Dans un communiqué publié dimanche, le ministère malawite précise que 150 de ses citoyens ont quitté la province du Cap-Occidental samedi et transitent par la route via le Zimbabwe et le Mozambique.
Leur arrivée est prévue lundi soir au poste-frontière de Mwanza, avant leur transfert vers le stade Kamuzu à Blantyre pour les formalités administratives, puis leur acheminement vers leurs localités d’origine.
Selon les autorités, ces 150 personnes faisaient partie de ressortissants malawiens contraints de quitter leurs lieux de résidence et ayant trouvé refuge dans des camps temporaires à Mossel Bay, dans la province du Cap-Occidental.
L’opération de rapatriement a été coordonnée par une équipe interministérielle dépêchée en Afrique du Sud, en collaboration avec le haut-commissariat du Malawi à Pretoria.
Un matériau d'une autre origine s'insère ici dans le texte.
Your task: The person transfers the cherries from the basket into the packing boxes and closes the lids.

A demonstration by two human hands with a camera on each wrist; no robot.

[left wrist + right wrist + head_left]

Les autorités de Lilongwe ont indiqué avoir mis en place des mesures d’accompagnement, incluant un soutien consulaire, logistique et humanitaire, afin d’assurer le retour en sécurité des rapatriés et leur réinsertion dans leurs communautés d’origine.
Cette initiative intervient dans un contexte de recrudescence des tensions xénophobes en Afrique du Sud, qui ont poussé plusieurs pays de la région à organiser le retour volontaire de leurs ressortissants.